Food Labels

Label Reading (Jeff Novick RD)

 FAT

Amount of Fat – Daily Requirement is only – ~ 3-5%  of total calories from Essential Fatty Acids

In America, the avg. is ~ 35% of total calories from fat!  THIS IS WAY TOO MUCH!

Recommended ranges

Low-fat camp – ~ 10% of total calories (Ornish, McDougall, Esselstyn)

High-fat camp > ~ 30% (AHA, AND, NHLBI, USDA)

 Jeff Novick’s Healthy Guideline for Fat – 20% or less for packaged products (This is between the low-fat and high fat camp numbers.)

 Watch Type of FAT

Check ingredient list and avoid:

Saturated animal fat (lard,  dairy( butter, cheese, milk, yoghurt, sour cream, whipped cream and ice cream) chicken , turkey, meat, fish, and eggs.

Saturated vegetable fat (coconut oil, palm oil, palm kernel oil, cocoa butter

Man-made fat – Hydrogenated and partially hydrogenated oils, margarine, shortening

 Sodium

Daily Requirements National Academy of Sciences

Our physiological need is ~ 250 mg per day

Just meeting our caloric requirements with fruits and vegetables  provides 500 mg. of sodium

The Avg.
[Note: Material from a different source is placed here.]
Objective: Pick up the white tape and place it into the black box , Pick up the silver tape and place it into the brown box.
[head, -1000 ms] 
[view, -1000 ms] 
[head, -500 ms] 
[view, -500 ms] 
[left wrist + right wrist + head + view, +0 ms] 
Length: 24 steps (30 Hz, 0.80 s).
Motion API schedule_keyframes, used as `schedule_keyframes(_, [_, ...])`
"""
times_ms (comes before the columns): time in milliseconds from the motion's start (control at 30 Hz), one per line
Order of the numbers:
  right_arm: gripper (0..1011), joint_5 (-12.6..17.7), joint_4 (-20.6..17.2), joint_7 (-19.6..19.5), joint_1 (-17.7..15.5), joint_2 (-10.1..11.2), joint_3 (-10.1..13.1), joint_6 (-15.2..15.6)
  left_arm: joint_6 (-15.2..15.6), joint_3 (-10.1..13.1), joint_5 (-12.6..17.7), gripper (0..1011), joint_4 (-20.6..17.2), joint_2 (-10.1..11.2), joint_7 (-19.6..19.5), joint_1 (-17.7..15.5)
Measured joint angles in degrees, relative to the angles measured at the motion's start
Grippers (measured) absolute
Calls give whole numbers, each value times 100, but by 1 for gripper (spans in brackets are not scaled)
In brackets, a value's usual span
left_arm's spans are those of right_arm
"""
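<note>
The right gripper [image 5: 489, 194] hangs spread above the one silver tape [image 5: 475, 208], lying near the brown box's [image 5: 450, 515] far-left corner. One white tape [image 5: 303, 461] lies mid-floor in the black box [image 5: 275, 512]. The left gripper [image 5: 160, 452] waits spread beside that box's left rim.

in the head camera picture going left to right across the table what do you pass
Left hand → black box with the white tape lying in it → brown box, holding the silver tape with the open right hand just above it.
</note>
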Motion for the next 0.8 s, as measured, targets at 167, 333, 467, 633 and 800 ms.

US intake is 3000-5000 mg!!

Recommended ranges (IOM) 2013

Upper Limit (UL) is  2300 mg per day for most healthy Americans ages 9 – 50

Upper Limit (UL) is 1500 mg per day for people age 51 and over, African Americans, people with Diabetes, Hypertension and Chronic Kidney Disease

90% of Americans exceed UL

 Try to eliminate the salt shaker because 1 teaspoon of salt has 2200 mg of sodium

1 teaspoon of sea salt is not much better.  It contains 2000 mg sodium

 Jeff Novick’s Healthy Guideline for Sodium = 1200 – 1500 mg per day

 Where’s the Salt

Home cooking 5%

While eating 5%

Naturally Occurring 12%

Processed and restaurant foods 77%

 Sodium Density

 When reading labels, look for a Sodium / Calorie ratio of 1:1 or less.
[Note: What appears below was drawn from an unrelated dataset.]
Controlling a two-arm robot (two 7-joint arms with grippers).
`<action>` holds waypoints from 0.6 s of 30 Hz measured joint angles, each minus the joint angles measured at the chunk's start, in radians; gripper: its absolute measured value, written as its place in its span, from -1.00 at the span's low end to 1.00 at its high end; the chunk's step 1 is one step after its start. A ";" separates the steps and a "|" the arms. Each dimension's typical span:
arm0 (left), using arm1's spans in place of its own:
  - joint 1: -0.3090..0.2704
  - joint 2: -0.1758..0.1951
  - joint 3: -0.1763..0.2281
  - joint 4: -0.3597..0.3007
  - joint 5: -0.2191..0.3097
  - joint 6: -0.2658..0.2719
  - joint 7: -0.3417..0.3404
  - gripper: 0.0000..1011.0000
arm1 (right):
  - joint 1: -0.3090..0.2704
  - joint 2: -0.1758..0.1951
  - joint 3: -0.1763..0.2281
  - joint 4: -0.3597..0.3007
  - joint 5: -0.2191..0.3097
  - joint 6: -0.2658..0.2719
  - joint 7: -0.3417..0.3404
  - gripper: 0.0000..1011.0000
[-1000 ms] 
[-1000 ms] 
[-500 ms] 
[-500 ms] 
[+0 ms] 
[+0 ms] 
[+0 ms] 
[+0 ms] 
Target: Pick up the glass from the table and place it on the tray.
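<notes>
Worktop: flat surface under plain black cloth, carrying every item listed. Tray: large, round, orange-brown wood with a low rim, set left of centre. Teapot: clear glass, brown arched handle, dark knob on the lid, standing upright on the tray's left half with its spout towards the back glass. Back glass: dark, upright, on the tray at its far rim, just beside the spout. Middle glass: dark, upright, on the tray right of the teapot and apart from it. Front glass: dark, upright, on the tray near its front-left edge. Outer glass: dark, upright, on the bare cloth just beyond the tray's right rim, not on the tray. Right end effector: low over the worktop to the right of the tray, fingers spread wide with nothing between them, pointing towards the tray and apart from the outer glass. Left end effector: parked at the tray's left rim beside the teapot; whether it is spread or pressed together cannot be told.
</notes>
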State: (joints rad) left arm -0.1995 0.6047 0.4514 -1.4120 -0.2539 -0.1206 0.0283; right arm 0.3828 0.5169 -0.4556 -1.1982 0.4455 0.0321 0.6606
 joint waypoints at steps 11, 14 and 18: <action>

E.g. – if serving is 100 calories – no more than 100 mg sodium per serving

Near East Original Couscous = 220 Calories and only 5 mg Sodium per serving for an excellent Sodium/Calorie ratio of  0.02:1.
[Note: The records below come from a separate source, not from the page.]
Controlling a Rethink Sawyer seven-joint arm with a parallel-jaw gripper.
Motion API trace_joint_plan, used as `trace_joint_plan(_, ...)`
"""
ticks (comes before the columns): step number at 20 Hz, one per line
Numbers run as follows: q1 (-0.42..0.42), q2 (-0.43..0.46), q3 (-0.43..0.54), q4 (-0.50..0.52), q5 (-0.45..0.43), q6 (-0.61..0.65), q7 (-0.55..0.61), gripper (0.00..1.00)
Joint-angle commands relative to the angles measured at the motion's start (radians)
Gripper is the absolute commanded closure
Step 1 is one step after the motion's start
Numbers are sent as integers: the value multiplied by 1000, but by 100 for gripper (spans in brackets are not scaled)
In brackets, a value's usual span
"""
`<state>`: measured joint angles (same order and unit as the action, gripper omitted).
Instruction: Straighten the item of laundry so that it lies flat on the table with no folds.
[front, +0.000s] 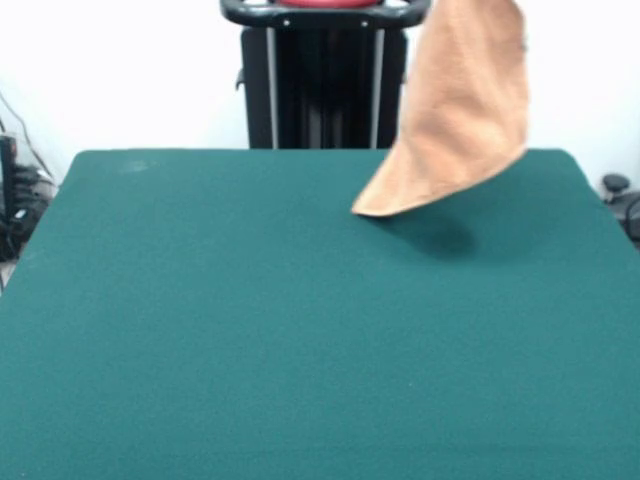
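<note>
The orange-tan towel (455, 110) hangs in the air at the upper right of the front view, its top running out of the picture. It drapes down in a folded sheet; its lowest corner comes down just above or onto the dark green table (250, 320) near the far right. A shadow lies on the felt under it. The gripper is above the top edge, out of view; what holds the towel is hidden. No label shows.
The robot's black pedestal (322, 75) stands behind the table's far edge at the centre. Cables and dark equipment (18, 195) sit off the table's left side, and a dark object (618, 195) off its right.
</note>
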<state>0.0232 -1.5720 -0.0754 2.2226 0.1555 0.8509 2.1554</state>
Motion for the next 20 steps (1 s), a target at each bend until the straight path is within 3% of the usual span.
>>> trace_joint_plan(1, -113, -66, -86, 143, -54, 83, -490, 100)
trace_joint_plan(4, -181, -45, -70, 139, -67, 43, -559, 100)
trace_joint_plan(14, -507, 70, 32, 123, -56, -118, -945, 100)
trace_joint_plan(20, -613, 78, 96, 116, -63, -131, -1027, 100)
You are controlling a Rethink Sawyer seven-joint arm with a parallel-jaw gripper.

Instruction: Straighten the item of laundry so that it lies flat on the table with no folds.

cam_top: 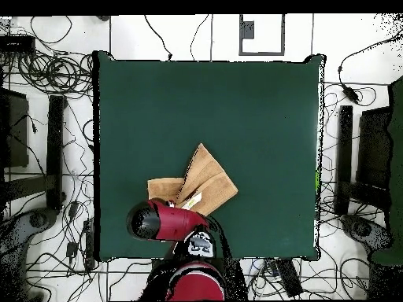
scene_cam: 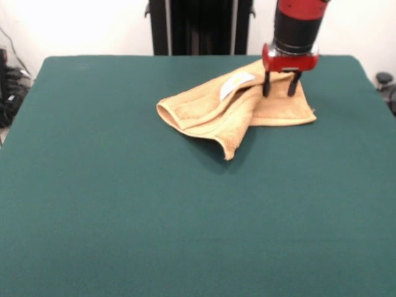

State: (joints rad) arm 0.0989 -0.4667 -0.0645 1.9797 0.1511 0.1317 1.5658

 Near East Couscous Tomato Lentil = 220 Calories and 670 mg Sodium for a lousy Sodium/Calorie ratio of  3:1!

Exception to the recommended 1:1 Sodium/Calorie ratio.

Condiments can have a Sodium/Calorie ratio of up to 5:1 because you shouldn’t be consuming too much at a sitting and it’s hard to find condiments that meet the guidelines.

 Read the Nutrition Facts on the Back of the Label!

Sugar – Setting Limits

Preferred source of fuel for the body:

Carbohydrates/Sugar

Body also burns fat pretty regularly

Glucose is the primary fuel source for the brain (brain cannot burn fat)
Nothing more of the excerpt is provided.